ESCENAS
Una puesta vigorosa que exhibe sobre todo el deseo de narrar un duelo y una superposición frente a la ausencia de una esposa, de una madre.
› Por Alejandra Varela
La noche les borra el cuerpo mientras una vela pequeña les dibuja la cara. Recortados en esa casa como dos esferas que se relamen a insultos, comienzan su pequeño duelo de padre e hijo (¿hija?).
La agonía está en esa acción que prefieren eludir, dejar en la palabra mientras se entregan a la muerte. El padre con la amenaza de colgarse de esa soga que recuerda a Samuel Beckett y a la pereza de Vladimir y Estragón por concretar un final que los sacaría del absurdo en Esperando a Godot. La hija con el giro frenético y fanático, ese que la estimula a vestirse como su madre, a asumir su nombre y llevar el duelo del padre a un realismo tan áspero como ese infierno de Sicilia donde la música no alcanza para tapar la voz hueca de los vecinos .
Travestirse implica darle piel a un fantasma. Si el padre evoca a la mujer que lo dejó como en un tango donde la imaginación quiere derruir ese presente que aparece actuado en Salvatore como un varieté, versión grotesca de la novela de su vida, la hija travesti lleva ese pasado a la corporización de una realidad que la empuja a imitar a la madre, a ser ella y no desear su aparición sino reemplazarla en un gesto que al padre le repugna por esa proximidad física, por los guisos que le prepara, por todas las veces que le limpia el culo, porque ese muchacho de la calle, ese miché lo mantiene, vive de su levante en la plaza Sant ‘ Oliva al extremo de hacer de ese vínculo algo ambiguo, tan deforme como la permanencia entre familiares que se detestan.
Entonces la luz asume una palidez triste de azulejo y el nombre de Mishelle en el tubo azul de algún cabaret deshabitado muestra a dos sobrevivientes. Mientras el padre cuenta y hace de su palabra una afrenta que funciona casi como su propia réplica, la hija invoca las canciones de Rita Pavone y lo increpa apenas en un desvío porque su voz se escapa del drama costumbrista para entrar en un music hall de maricas viejas.

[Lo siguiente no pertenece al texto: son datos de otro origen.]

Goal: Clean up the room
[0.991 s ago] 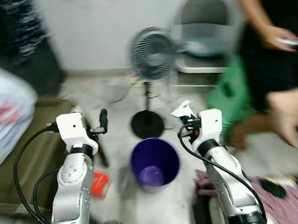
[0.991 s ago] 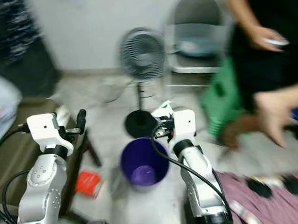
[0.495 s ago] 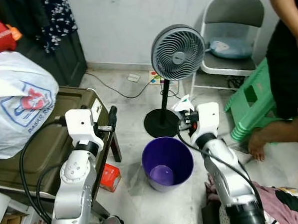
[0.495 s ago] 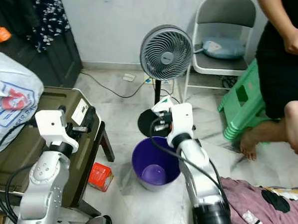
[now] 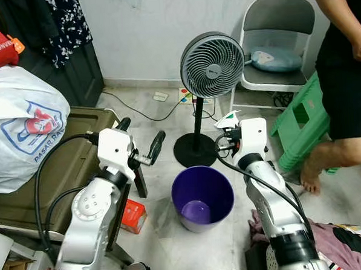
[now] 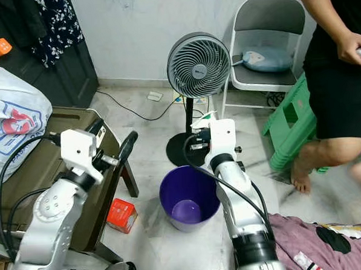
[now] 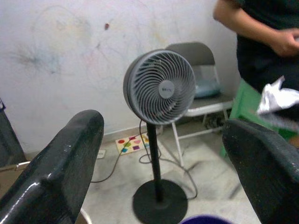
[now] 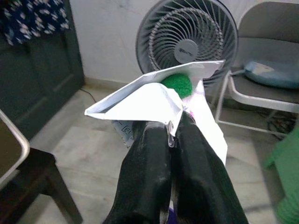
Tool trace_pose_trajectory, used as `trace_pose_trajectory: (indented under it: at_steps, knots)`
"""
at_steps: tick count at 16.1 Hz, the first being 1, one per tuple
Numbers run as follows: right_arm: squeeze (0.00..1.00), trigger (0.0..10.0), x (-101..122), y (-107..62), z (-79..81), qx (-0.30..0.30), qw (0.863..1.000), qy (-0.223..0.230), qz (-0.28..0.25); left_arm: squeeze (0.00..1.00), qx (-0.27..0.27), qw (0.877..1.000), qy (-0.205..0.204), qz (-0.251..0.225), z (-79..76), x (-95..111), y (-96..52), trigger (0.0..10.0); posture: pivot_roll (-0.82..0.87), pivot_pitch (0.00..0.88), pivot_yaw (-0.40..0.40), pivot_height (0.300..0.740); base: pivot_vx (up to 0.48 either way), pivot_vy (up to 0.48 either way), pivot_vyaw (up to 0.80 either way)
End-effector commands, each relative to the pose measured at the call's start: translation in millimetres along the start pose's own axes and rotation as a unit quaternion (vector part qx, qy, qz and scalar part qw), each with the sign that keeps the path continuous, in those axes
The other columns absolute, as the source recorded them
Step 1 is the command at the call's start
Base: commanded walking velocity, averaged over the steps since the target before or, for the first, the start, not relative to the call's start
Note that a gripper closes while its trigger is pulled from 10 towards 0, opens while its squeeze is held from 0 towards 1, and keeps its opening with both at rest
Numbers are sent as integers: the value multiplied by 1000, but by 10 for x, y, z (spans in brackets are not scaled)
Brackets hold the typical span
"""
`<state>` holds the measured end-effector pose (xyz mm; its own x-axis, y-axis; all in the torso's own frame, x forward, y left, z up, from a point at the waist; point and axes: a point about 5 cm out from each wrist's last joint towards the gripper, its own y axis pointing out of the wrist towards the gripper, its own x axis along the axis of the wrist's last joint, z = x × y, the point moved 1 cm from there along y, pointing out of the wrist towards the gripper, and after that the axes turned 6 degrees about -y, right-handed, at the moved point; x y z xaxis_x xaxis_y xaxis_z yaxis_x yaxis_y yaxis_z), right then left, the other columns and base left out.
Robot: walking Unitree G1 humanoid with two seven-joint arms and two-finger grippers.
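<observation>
A purple bin (image 5: 203, 197) stands on the floor between my two arms, with something pale at its bottom. My right gripper (image 8: 171, 128) is shut on a crumpled white paper wrapper (image 8: 154, 100) with a green patch. It holds the wrapper (image 5: 229, 117) above the bin's far right rim. My left gripper (image 5: 140, 136) is open and holds nothing. It hovers left of the bin, beside the brown table's edge, and its two fingers (image 7: 56, 172) stand far apart in the left wrist view.
A grey standing fan (image 5: 213, 64) is just behind the bin. Behind it are a folding chair (image 5: 276, 45), a green stool (image 5: 301, 125) and a person (image 5: 347, 72). A brown low table (image 5: 43, 172) with a white plastic bag (image 5: 20, 134) is on the left. A red box (image 5: 132, 215) and cloth (image 5: 350, 244) lie on the floor.
The view has steadied after a blurred turn. My left gripper has swung toward the bin and its fingers stand wider apart. The right gripper still holds the wrapper. The person has stepped right.
</observation>
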<state>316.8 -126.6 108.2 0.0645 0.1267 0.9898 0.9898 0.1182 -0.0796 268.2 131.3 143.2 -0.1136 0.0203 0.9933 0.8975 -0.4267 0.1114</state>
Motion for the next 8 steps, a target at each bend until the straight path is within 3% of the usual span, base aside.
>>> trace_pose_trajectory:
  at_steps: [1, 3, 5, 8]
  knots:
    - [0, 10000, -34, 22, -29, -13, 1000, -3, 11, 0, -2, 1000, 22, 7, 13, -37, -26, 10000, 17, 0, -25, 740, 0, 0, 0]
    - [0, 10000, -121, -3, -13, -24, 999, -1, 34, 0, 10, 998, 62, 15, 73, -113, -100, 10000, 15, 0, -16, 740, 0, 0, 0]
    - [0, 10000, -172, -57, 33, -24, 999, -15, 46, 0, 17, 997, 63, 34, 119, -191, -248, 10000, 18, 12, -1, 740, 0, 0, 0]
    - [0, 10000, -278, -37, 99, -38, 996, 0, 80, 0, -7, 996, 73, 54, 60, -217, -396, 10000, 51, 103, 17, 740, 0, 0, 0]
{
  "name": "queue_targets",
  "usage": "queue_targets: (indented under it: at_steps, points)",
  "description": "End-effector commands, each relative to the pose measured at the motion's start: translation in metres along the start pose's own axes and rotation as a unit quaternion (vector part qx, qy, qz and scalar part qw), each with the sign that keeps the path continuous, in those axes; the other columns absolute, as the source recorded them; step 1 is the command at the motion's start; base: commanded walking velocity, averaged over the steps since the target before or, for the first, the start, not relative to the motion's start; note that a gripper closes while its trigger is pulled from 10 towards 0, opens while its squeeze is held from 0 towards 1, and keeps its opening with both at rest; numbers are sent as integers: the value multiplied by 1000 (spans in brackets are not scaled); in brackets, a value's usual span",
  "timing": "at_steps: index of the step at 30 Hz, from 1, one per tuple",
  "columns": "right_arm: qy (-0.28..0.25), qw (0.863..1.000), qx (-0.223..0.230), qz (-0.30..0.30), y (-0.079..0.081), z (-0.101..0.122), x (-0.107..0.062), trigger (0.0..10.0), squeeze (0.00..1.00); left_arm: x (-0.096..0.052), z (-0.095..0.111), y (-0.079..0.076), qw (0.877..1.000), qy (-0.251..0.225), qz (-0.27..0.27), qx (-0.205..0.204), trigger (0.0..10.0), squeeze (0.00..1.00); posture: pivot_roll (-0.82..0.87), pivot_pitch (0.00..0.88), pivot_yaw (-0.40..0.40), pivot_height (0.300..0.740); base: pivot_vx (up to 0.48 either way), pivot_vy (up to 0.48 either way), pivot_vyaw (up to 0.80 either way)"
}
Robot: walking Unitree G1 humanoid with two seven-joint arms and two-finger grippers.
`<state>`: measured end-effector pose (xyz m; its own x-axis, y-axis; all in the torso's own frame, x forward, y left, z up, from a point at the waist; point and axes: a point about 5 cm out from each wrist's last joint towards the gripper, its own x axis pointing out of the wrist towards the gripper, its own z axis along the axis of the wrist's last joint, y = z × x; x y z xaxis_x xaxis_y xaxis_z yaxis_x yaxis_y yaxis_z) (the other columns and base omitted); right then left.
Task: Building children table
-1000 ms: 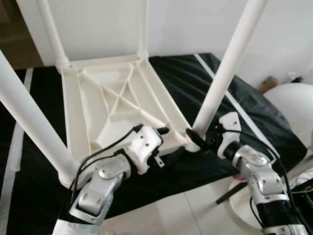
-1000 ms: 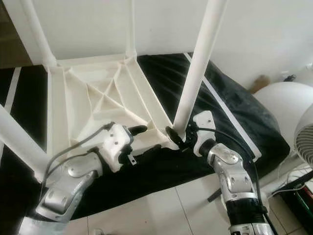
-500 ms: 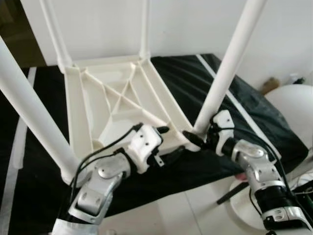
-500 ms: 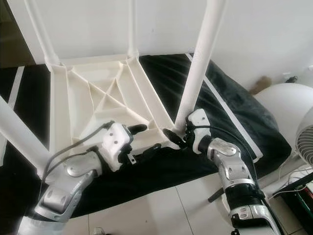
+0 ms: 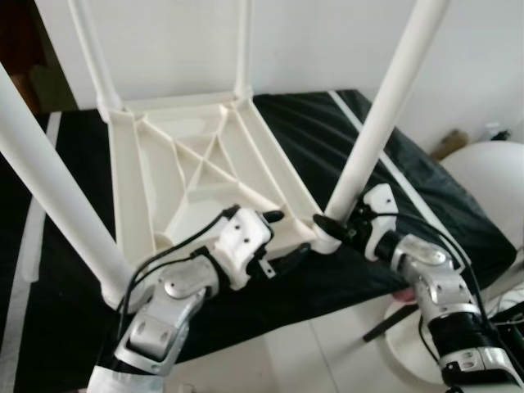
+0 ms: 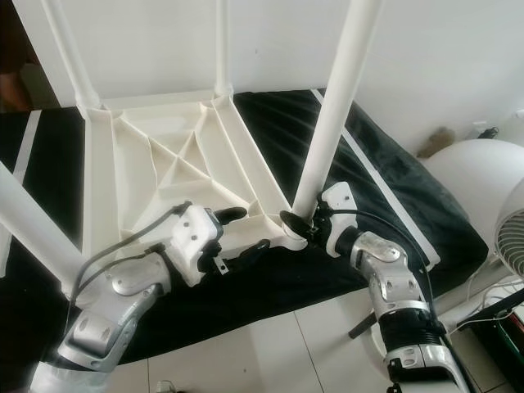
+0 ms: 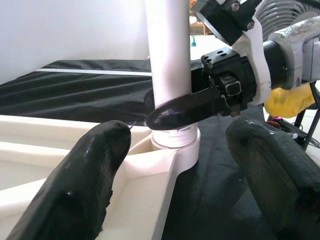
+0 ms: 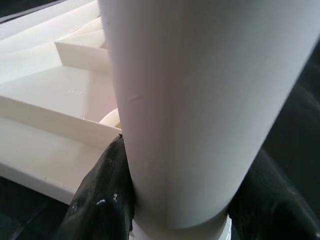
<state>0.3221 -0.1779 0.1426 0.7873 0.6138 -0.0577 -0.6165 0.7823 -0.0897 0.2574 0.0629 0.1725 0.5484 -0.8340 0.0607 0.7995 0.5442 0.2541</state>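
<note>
Lying upside down on a black sheet (image 5: 409,176) that covers a bed, the white plastic children's table (image 5: 192,176) shows its ribbed underside, with four white legs standing up from its corners. The near right leg (image 5: 378,123) rises tilted from its corner socket (image 5: 326,237) at the table's front edge, and a threaded collar shows where the leg meets the socket in the left wrist view.

The right gripper (image 6: 296,225) is pinched around the base of that leg, just above the socket, one black finger on each side of the tube; the right wrist view shows the leg (image 8: 200,100) close up with dark fingers (image 8: 102,195) pressed against both flanks.

The left gripper (image 5: 282,237) is at the table's front rim just left of the same corner, its two fingers spread apart: one lies over the rim on the ribbed underside, the other hangs in front of and below the edge. From the left wrist view the fingertips (image 7: 80,185) straddle the rim without closing on it.

A round white object (image 5: 487,176) stands on the tiled floor (image 5: 303,356) to the right of the bed.
</note>
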Motion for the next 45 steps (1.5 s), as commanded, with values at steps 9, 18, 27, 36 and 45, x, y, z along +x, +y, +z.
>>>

La dramaturgia de Emma Dante prefiere dejarlos en una poética más distante que profundizar en un crisis de caracteres. La obra avanza en la acumulación de una cotidianidad no demasiado convencida del volumen del agravio que cada quien propone. Padre e hija están en su mundo y la autora italiana parece interesada en mostrar a una familia que mira la tragedia pasar por la ventana cada día aunque solo le queda su sombra.
La historia pide mayor tensión y aumentar la dedicación en el desarrollo del conflicto. La escritura de Dante es más fuerte en el trazado de la idea que en su recorrido. Pero Alfredo Straffolani salva algunas debilidades de la trama con una puesta vigorosa, con un deseo de narrar que no se conforma con la anécdota. Allí están los clamores del padre y del hijo como imágenes que se pegan una sobre la otra en una pared.
El acto que estructura la obra es la partida de la madre. Como si fuera un hombre, les deja a ellos la obligación de feminizarse. El cambio de género que realiza Dante funda la leyenda de Mishelle como primera bailarina del Olympia de Paris pero en la representación, Mishelle comienza a parecerse demasiado a esa trascripción parodiada por drag queens, casi como una invención de ambos.
La iluminación de Magalí Acha acompaña la transformación del espacio en un montaje entre el interior y la calle, en el pasaje del discurso del padre a la rotura que hace el hijo -¿la hija?- cuando lo real aparece sin dilema, como una frase que no implicará consecuencias en el plano de los hechos pero que desmarca a la obra de ese influjo beckettiano al que Emma Dante se asoma mientras lo sitúa en un campo de referencias identificables desde el realismo, donde se sospecha un desenlace que los personajes todavía no están dispuestos a llevar a cabo.
Mishelle Di Sant’ Oliva de Emma Dante, dirigida por Alfredo Straffolani, con las actuaciones de José Luis Arias y Juan Ignacio Bianco se presenta los viernes a las 21 horas en el Teatro del Abasto.